Byzantine saint from Corinth (448–557)

Kyriakos the Anchorite (also known as Cyriacus the Hermit; Ὅσιος Κυριακός ὁ Ἀναχωρητής; 448–557) was a Greek Christian monk and saint.

==Early life==
His father was a priest named John and his mother's name was Eudoxia. Kyriakos had Bishop Peter of Corinth for a relative, who made Kyriakos a reader in church.

Kyriakos's studies of the scriptures encouraged him to want what the culture deemed a pure and saintly life. Cyriacus, before turning 18, attended a church service on Matthew 16:24 ("Whosoever would to come after Me, let him deny himself and raise up his cross and follow Me") that so deeply moved him he immediately he went to the harbour, got onto a ship, and set off to Jerusalem instead of going home.

After visiting holy places of Christianity, Kyriakos dwelt for several months at a monastery not far from Sion. This placed him in obedience to Hegumenos Abba Eustorgius. With his support he made his way to the wilderness Lavra of Euthymius the Great (January 20). Euthymius was impressed by him and tonsured him into the monastic schema and placed him under the guidance of Gerasimus (March 4). He then pursued asceticism at the Jordan in the monastery of Theoctistus.

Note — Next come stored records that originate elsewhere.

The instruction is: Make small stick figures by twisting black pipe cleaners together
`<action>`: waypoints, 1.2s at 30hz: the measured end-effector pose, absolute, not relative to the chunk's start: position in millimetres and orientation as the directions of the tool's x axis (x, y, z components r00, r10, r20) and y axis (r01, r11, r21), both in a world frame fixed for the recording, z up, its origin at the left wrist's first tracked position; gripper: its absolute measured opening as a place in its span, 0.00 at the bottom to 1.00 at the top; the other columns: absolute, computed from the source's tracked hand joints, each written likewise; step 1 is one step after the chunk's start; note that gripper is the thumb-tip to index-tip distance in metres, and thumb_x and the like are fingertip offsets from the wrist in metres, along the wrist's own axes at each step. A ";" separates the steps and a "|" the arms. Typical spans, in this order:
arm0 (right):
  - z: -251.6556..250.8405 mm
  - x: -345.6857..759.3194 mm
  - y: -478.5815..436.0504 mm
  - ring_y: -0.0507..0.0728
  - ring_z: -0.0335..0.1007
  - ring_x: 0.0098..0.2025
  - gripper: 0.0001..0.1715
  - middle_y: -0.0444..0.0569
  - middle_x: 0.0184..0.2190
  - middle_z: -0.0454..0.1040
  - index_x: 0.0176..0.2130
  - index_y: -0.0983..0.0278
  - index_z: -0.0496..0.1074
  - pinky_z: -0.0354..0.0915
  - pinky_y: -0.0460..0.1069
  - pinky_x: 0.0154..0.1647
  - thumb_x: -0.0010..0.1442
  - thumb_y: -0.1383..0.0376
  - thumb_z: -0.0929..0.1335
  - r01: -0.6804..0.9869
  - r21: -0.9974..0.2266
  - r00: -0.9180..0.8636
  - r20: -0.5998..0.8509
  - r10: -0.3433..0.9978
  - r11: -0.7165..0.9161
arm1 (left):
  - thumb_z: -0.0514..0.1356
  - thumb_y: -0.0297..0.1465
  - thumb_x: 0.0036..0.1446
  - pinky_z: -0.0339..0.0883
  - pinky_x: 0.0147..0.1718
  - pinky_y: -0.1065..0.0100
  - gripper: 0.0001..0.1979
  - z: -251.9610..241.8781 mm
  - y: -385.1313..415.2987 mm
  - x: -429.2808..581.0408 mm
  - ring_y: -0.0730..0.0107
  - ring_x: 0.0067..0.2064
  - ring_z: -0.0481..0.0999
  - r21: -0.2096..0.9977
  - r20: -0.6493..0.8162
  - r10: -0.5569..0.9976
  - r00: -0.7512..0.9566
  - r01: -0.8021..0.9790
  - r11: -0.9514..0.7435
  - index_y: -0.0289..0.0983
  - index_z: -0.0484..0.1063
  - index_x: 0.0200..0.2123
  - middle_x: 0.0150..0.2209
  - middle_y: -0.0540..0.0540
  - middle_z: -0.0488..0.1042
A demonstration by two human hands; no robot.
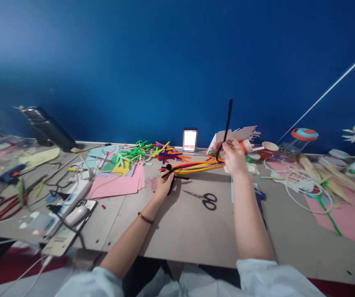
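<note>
While holding a bunch (pixel 198 166) of bright fuzzy sticks in the left hand (pixel 164 184), pinching a black stick (pixel 228 119) in the right hand (pixel 233 155), all near the middle of the head view. With the left hand, closed around the left end of the bunch, by a black knob (pixel 168 167). With the right hand, closed on the black stick by the fingertips.

As for the bunch, stretching the long way from left to right, rising just a bit toward the right. Nearer to the left hand at the knob end, and nearer to the right hand at the far end. Cannot tell if touched by the right hand too.

As for the black stick, pointing almost straight up from the right hand, leaning a little right at the top. Going down and left below the fingers, to meet or pass the right part of the bunch; cannot tell which. So, set across the bunch and not along it. From the left hand, found up and to the right, well apart.

Look just below the bunch for scissors (pixel 201 196), flat on the table (pixel 177 233). Look left of the left hand for pink paper (pixel 112 187), and right of the right hand for a cup (pixel 270 147).
</note>
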State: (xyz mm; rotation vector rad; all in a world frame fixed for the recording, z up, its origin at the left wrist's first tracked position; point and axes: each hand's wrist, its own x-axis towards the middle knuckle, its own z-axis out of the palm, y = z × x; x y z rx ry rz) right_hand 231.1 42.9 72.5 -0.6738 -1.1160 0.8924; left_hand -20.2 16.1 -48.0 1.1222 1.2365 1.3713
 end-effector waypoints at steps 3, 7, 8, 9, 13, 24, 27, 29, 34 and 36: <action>78.7 231.3 41.2 0.52 0.72 0.30 0.15 0.42 0.29 0.77 0.34 0.59 0.65 0.69 0.51 0.39 0.50 0.58 0.73 -0.308 -0.781 0.235 0.491 0.839 0.543 | 0.64 0.38 0.47 0.69 0.42 0.62 0.15 -45.6 15.3 -21.4 0.60 0.40 0.77 0.997 -0.014 0.992 -0.123 -0.080 0.004 0.35 0.75 0.37 0.35 0.43 0.79; 81.0 232.7 42.0 0.52 0.72 0.29 0.16 0.42 0.30 0.77 0.33 0.60 0.64 0.69 0.51 0.37 0.49 0.58 0.73 -0.337 -0.750 0.307 0.483 0.820 0.568 | 0.66 0.36 0.45 0.70 0.42 0.62 0.13 -45.4 16.2 -20.3 0.59 0.41 0.78 0.998 -0.022 0.994 -0.108 -0.058 0.016 0.35 0.77 0.34 0.35 0.43 0.79; 81.6 233.5 42.1 0.52 0.72 0.30 0.17 0.43 0.31 0.77 0.34 0.60 0.63 0.69 0.51 0.38 0.50 0.58 0.73 -0.343 -0.747 0.321 0.477 0.818 0.570 | 0.66 0.35 0.45 0.69 0.43 0.62 0.13 -46.0 16.6 -19.9 0.59 0.42 0.78 0.999 -0.019 0.993 -0.114 -0.052 0.014 0.35 0.77 0.35 0.36 0.43 0.79; 82.4 234.4 42.0 0.52 0.73 0.32 0.16 0.43 0.32 0.77 0.34 0.59 0.63 0.69 0.51 0.39 0.50 0.58 0.73 -0.341 -0.743 0.339 0.474 0.812 0.576 | 0.65 0.35 0.46 0.69 0.44 0.61 0.13 -46.8 17.1 -19.5 0.58 0.43 0.78 0.999 -0.016 0.993 -0.118 -0.046 0.010 0.35 0.76 0.36 0.37 0.43 0.79; 87.8 240.1 40.1 0.52 0.74 0.37 0.13 0.42 0.35 0.77 0.34 0.59 0.62 0.68 0.52 0.43 0.52 0.59 0.71 -0.291 -0.719 0.449 0.480 0.754 0.631 | 0.64 0.34 0.47 0.65 0.50 0.59 0.13 -50.1 19.4 -18.8 0.57 0.48 0.76 1.000 0.021 0.992 -0.122 0.000 -0.021 0.36 0.76 0.38 0.42 0.41 0.78; 121.6 286.1 -4.6 0.51 0.67 0.28 0.02 0.39 0.31 0.70 0.30 0.54 0.67 0.67 0.48 0.27 0.56 0.61 0.66 -0.296 -0.629 0.523 0.523 0.673 0.719 | 0.64 0.33 0.47 0.63 0.53 0.59 0.14 -57.1 22.3 -19.0 0.58 0.50 0.74 0.995 0.100 0.987 -0.127 0.020 -0.098 0.35 0.76 0.39 0.46 0.39 0.77; 116.7 286.3 -2.1 0.47 0.51 0.15 0.06 0.36 0.21 0.64 0.33 0.55 0.68 0.54 0.44 0.14 0.52 0.62 0.69 -0.216 -0.819 0.369 0.436 0.821 0.532 | 0.65 0.35 0.46 0.67 0.48 0.61 0.15 -53.9 19.7 -18.2 0.60 0.44 0.77 0.998 0.066 0.978 -0.196 0.002 -0.067 0.33 0.75 0.37 0.43 0.39 0.77; 103.9 273.7 8.8 0.46 0.51 0.14 0.10 0.36 0.19 0.65 0.35 0.58 0.70 0.53 0.43 0.15 0.50 0.61 0.71 -0.032 -0.931 0.269 0.341 0.901 0.362 | 0.65 0.36 0.46 0.68 0.43 0.63 0.15 -50.9 18.2 -18.8 0.61 0.41 0.77 0.998 0.060 0.966 -0.253 -0.009 -0.065 0.33 0.75 0.36 0.39 0.40 0.78; 49.6 209.0 44.2 0.58 0.72 0.35 0.17 0.49 0.33 0.77 0.38 0.63 0.75 0.67 0.52 0.39 0.46 0.60 0.74 0.498 -0.840 -0.056 0.218 0.974 0.216 | 0.63 0.38 0.47 0.68 0.35 0.66 0.12 -37.8 11.2 -20.4 0.64 0.34 0.76 0.989 0.145 0.962 -0.232 0.060 -0.135 0.35 0.76 0.32 0.31 0.44 0.77; 27.1 181.3 51.2 0.62 0.72 0.44 0.21 0.52 0.42 0.76 0.43 0.61 0.75 0.65 0.54 0.46 0.46 0.64 0.73 0.584 -0.766 -0.180 0.199 0.963 0.268 | 0.62 0.37 0.49 0.68 0.33 0.67 0.10 -31.3 5.6 -19.7 0.65 0.33 0.75 0.968 0.229 0.961 -0.155 0.143 -0.208 0.36 0.76 0.29 0.30 0.45 0.77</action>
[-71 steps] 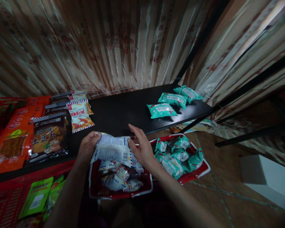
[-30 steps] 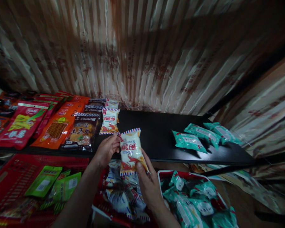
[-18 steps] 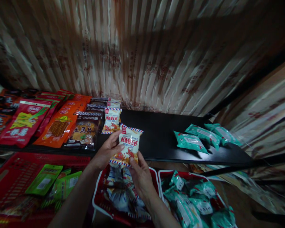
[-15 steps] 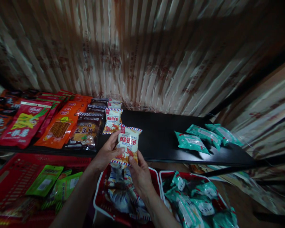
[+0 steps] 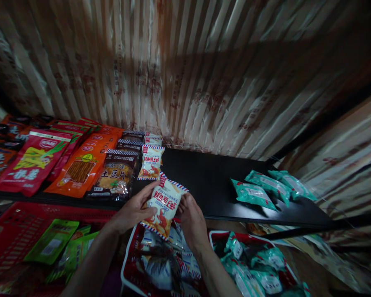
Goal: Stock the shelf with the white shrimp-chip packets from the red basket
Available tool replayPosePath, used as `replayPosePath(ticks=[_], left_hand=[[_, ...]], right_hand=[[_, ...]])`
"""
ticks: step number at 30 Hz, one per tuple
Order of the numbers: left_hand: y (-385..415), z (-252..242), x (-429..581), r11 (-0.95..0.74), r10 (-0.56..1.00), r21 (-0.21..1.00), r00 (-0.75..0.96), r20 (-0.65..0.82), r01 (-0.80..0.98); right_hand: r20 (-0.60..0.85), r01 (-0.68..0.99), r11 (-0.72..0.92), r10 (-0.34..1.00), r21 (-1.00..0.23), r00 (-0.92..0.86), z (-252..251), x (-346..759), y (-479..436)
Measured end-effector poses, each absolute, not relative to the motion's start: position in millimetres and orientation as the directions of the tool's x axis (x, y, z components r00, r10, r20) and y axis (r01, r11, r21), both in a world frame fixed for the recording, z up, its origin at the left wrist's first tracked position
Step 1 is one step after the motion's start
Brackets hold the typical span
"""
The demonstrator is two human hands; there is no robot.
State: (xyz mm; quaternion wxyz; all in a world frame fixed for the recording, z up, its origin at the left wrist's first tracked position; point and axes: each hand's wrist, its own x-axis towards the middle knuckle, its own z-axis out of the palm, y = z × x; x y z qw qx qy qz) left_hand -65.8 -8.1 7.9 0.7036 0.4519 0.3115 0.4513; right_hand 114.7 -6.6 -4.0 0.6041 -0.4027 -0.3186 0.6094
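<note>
A white-and-orange snack bag (image 5: 166, 204) with red lettering is held between my two hands, tilted, above the front edge of the black shelf. My left hand (image 5: 132, 211) grips its left side, thumb across the front. At the bag's upper right corner, my right hand (image 5: 193, 218) is closed, its fingertips partly hidden. Similar snack bags (image 5: 151, 161) stand in a row on the shelf just behind. Below my hands, a red basket with a white rim (image 5: 126, 251) contains several more of these bags.
Brown potato-chip bags (image 5: 116, 175), orange bags (image 5: 83, 165) and pink bags (image 5: 34, 161) line the shelf (image 5: 200, 177) at left. Green-teal packets (image 5: 253, 194) lie at its right end. More teal packets fill another basket (image 5: 214, 235). Green pouches (image 5: 52, 241) are in a red basket at left.
My right hand has moved from the bag's lower edge up to its upper right corner. The bag is now tilted clockwise and slightly lower in view.
</note>
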Motion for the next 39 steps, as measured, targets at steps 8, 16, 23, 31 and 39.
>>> replayPosePath(ticks=[8,16,23,31,39], left_hand=[[-11,-12,-65,0.196,0.819,0.94,0.574,0.0,-0.28],[-10,-11,-60,0.235,0.797,0.932,0.603,-0.022,-0.277],[-5,-13,-53,0.272,0.8,0.913,0.599,-0.039,-0.303],[7,-6,-51,0.143,0.871,0.948,0.491,0.017,-0.285],[20,-18,-56,-0.035,0.975,0.972,0.205,0.084,-0.233]], right_hand=[[-0.232,-0.337,-0.19,0.969,-0.922,0.088,4,129,6],[-0.215,-0.271,-0.167,0.964,-0.948,0.159,8,132,7],[-0.219,-0.282,-0.147,0.944,-0.948,0.246,10,136,9],[-0.122,-0.19,-0.061,0.936,-0.98,0.33,8,142,8],[0.158,0.106,0.143,0.975,-0.984,0.155,40,114,55]])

Gerasimus, seeing that Kyriakos was still quite young, ordered him to live in the community with the brethren. Gerasimus became something of a mentor to the young man and each Sunday imparted the Holy Mysteries of his faith to his disciple. The young monk took to monastic obediences: he prayed fervently, he slept little, he ate food only every other day, and nourished himself with bread and water.

After the death of Gerasimos, the twenty-seven-year-old Kyriakos intended to return to the Lavra of Euthymios, but he had since died. Therefore, Kyriakos asked for a solitary cell where he pursued asceticism in silence. During this period he communicated only with the monk Thomas. Later even that ended as Thomas was sent to Alexandria where he was consecrated bishop. This meant Kyriakos spent ten years in total silence. At 37 years of age he was ordained to the diaconate.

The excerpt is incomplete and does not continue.